Whatever appears in the data below, copy it exactly.
+--
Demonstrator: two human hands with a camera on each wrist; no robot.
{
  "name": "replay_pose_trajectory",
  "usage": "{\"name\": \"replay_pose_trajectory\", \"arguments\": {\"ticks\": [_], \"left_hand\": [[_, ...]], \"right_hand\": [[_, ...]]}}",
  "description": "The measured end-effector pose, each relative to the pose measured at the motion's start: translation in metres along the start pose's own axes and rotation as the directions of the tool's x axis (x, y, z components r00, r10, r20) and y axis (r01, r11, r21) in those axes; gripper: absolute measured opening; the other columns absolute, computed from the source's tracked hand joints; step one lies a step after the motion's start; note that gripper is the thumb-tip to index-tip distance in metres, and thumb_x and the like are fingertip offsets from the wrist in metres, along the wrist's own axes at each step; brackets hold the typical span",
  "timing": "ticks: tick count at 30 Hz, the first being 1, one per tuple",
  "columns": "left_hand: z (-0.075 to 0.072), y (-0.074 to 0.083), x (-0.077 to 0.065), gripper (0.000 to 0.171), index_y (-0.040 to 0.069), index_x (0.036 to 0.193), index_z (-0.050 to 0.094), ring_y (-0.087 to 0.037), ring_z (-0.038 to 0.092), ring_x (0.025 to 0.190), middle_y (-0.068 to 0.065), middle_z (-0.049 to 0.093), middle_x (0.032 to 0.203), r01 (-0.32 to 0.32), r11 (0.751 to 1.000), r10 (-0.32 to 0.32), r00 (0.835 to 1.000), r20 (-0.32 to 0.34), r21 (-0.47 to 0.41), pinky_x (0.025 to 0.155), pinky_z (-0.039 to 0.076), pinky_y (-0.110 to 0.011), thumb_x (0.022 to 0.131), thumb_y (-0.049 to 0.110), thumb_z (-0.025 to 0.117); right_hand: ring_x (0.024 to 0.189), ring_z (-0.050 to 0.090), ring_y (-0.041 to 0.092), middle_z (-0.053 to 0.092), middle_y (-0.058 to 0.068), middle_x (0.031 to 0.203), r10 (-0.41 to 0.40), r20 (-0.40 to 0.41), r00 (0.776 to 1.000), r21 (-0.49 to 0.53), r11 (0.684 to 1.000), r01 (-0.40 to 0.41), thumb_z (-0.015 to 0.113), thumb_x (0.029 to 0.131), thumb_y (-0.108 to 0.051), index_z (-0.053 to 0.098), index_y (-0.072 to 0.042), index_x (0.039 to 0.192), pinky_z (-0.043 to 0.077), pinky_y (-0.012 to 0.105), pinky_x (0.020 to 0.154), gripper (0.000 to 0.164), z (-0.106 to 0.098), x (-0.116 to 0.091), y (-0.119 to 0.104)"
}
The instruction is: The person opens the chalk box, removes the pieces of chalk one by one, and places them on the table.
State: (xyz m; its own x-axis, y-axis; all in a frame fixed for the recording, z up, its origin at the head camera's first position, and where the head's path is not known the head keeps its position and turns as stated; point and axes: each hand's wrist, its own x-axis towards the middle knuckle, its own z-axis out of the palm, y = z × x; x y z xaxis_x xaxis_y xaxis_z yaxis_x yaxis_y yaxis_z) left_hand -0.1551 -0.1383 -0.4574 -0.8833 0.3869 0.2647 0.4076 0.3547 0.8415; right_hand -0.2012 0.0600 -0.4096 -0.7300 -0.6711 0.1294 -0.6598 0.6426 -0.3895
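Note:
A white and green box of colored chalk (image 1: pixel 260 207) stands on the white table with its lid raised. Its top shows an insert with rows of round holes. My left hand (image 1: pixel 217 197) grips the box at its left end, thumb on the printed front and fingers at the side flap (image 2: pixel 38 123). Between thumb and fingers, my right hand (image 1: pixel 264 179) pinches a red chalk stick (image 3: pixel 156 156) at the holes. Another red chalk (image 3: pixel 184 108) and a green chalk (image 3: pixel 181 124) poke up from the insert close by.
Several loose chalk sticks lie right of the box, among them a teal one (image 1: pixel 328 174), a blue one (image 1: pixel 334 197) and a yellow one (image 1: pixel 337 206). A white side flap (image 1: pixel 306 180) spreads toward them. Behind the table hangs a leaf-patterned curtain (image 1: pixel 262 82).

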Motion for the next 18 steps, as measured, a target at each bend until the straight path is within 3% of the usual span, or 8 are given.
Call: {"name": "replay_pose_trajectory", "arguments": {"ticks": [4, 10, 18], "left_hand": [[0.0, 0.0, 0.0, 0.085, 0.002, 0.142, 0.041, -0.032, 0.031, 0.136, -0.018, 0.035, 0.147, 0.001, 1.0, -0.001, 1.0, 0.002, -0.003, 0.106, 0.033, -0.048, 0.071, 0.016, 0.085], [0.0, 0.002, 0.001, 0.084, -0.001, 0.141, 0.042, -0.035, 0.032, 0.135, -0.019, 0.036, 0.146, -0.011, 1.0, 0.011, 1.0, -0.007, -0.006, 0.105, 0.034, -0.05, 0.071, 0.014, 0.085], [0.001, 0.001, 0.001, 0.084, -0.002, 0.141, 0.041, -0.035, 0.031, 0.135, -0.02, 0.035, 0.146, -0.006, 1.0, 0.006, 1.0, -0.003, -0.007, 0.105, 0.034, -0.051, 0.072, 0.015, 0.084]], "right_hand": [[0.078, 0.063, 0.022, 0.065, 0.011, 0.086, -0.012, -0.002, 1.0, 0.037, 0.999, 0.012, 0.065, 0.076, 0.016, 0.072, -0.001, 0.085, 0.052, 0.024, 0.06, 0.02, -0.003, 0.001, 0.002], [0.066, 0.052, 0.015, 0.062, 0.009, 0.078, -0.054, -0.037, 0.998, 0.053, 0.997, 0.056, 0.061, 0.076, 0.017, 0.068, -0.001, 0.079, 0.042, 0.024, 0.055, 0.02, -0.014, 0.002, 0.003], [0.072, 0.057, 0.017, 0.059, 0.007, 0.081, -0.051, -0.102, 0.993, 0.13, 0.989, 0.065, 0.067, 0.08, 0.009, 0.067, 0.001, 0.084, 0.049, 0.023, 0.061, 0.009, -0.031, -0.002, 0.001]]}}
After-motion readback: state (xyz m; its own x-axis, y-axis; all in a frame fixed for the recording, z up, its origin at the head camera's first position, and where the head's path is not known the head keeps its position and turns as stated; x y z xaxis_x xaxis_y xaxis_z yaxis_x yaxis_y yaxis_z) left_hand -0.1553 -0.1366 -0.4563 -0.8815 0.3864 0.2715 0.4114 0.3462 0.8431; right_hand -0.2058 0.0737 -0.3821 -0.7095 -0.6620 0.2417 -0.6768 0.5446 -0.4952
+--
§ **Expected answer**
Demonstrator: two human hands with a camera on each wrist; no robot.
{
  "name": "replay_pose_trajectory",
  "usage": "{\"name\": \"replay_pose_trajectory\", \"arguments\": {\"ticks\": [_], \"left_hand\": [[_, ...]], \"right_hand\": [[_, ...]]}}",
  "description": "The measured end-effector pose, each relative to the pose measured at the motion's start: translation in metres along the start pose's own axes and rotation as the directions of the tool's x axis (x, y, z components r00, r10, r20) and y axis (r01, r11, r21) in those axes; gripper: absolute measured opening; the other columns absolute, computed from the source's tracked hand joints; step one lies a step after the motion's start; note that gripper is the thumb-tip to index-tip distance in metres, and thumb_x and the like are fingertip offsets from the wrist in metres, along the wrist's own axes at each step; brackets hold the typical span",
  "timing": "ticks: tick count at 30 Hz, the first being 1, one per tuple",
  "columns": "left_hand: z (-0.075 to 0.072), y (-0.074 to 0.083), x (-0.077 to 0.065), gripper (0.000 to 0.171), index_y (-0.040 to 0.069), index_x (0.036 to 0.193), index_z (-0.050 to 0.094), ring_y (-0.087 to 0.037), ring_z (-0.038 to 0.092), ring_x (0.025 to 0.190), middle_y (-0.068 to 0.065), middle_z (-0.049 to 0.093), middle_x (0.032 to 0.203), r01 (-0.32 to 0.32), r11 (0.751 to 1.000), r10 (-0.32 to 0.32), r00 (0.835 to 1.000), r20 (-0.32 to 0.34), r21 (-0.47 to 0.41), pinky_x (0.025 to 0.155), pinky_z (-0.039 to 0.076), pinky_y (-0.110 to 0.011), thumb_x (0.022 to 0.131), thumb_y (-0.049 to 0.110), thumb_z (-0.025 to 0.117); right_hand: ring_x (0.024 to 0.189), ring_z (-0.050 to 0.090), ring_y (-0.041 to 0.092), middle_z (-0.053 to 0.092), middle_y (-0.058 to 0.068), middle_x (0.031 to 0.203), r10 (-0.41 to 0.40), r20 (-0.40 to 0.41), r00 (0.776 to 1.000), r21 (-0.49 to 0.53), r11 (0.684 to 1.000), r01 (-0.40 to 0.41), thumb_z (-0.015 to 0.113), thumb_x (0.029 to 0.131), thumb_y (-0.108 to 0.051), index_z (-0.053 to 0.098), index_y (-0.072 to 0.042), index_x (0.039 to 0.192), pinky_z (-0.043 to 0.077), pinky_y (-0.012 to 0.105), pinky_x (0.020 to 0.154), gripper (0.000 to 0.164), z (-0.106 to 0.098), x (-0.116 to 0.091), y (-0.119 to 0.104)"
}
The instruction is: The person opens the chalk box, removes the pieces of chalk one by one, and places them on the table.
State: (xyz m; its own x-axis, y-axis; all in a frame fixed for the recording, z up, its origin at the head camera's first position, and where the head's path is not known the head keeps its position and turns as stated; point and axes: each hand's wrist, its own x-axis towards the middle knuckle, its own z-axis out of the palm, y = z × x; x y z xaxis_x xaxis_y xaxis_z yaxis_x yaxis_y yaxis_z) left_hand -0.1551 -0.1383 -0.4574 -0.8833 0.3869 0.2647 0.4076 0.3547 0.8415; right_hand -0.2012 0.0600 -0.4096 -0.7300 -0.6711 0.1294 -0.6598 0.6426 -0.3895
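Note:
A white and green box of colored chalk (image 1: pixel 260 207) stands on the white table with its lid raised. Its top shows an insert with rows of round holes. My left hand (image 1: pixel 217 197) grips the box at its left end, thumb on the printed front and fingers at the side flap (image 2: pixel 38 123). Between thumb and fingers, my right hand (image 1: pixel 264 179) pinches a red chalk stick (image 3: pixel 156 156) at the holes. Another red chalk (image 3: pixel 184 108) and a green chalk (image 3: pixel 181 124) poke up from the insert close by.
Several loose chalk sticks lie right of the box, among them a teal one (image 1: pixel 328 174), a blue one (image 1: pixel 334 197) and a yellow one (image 1: pixel 337 206). A white side flap (image 1: pixel 306 180) spreads toward them. Behind the table hangs a leaf-patterned curtain (image 1: pixel 262 82).
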
Motion for the next 18 steps, as measured, a target at each bend until the straight path is within 3% of the usual span, or 8 are given.
Call: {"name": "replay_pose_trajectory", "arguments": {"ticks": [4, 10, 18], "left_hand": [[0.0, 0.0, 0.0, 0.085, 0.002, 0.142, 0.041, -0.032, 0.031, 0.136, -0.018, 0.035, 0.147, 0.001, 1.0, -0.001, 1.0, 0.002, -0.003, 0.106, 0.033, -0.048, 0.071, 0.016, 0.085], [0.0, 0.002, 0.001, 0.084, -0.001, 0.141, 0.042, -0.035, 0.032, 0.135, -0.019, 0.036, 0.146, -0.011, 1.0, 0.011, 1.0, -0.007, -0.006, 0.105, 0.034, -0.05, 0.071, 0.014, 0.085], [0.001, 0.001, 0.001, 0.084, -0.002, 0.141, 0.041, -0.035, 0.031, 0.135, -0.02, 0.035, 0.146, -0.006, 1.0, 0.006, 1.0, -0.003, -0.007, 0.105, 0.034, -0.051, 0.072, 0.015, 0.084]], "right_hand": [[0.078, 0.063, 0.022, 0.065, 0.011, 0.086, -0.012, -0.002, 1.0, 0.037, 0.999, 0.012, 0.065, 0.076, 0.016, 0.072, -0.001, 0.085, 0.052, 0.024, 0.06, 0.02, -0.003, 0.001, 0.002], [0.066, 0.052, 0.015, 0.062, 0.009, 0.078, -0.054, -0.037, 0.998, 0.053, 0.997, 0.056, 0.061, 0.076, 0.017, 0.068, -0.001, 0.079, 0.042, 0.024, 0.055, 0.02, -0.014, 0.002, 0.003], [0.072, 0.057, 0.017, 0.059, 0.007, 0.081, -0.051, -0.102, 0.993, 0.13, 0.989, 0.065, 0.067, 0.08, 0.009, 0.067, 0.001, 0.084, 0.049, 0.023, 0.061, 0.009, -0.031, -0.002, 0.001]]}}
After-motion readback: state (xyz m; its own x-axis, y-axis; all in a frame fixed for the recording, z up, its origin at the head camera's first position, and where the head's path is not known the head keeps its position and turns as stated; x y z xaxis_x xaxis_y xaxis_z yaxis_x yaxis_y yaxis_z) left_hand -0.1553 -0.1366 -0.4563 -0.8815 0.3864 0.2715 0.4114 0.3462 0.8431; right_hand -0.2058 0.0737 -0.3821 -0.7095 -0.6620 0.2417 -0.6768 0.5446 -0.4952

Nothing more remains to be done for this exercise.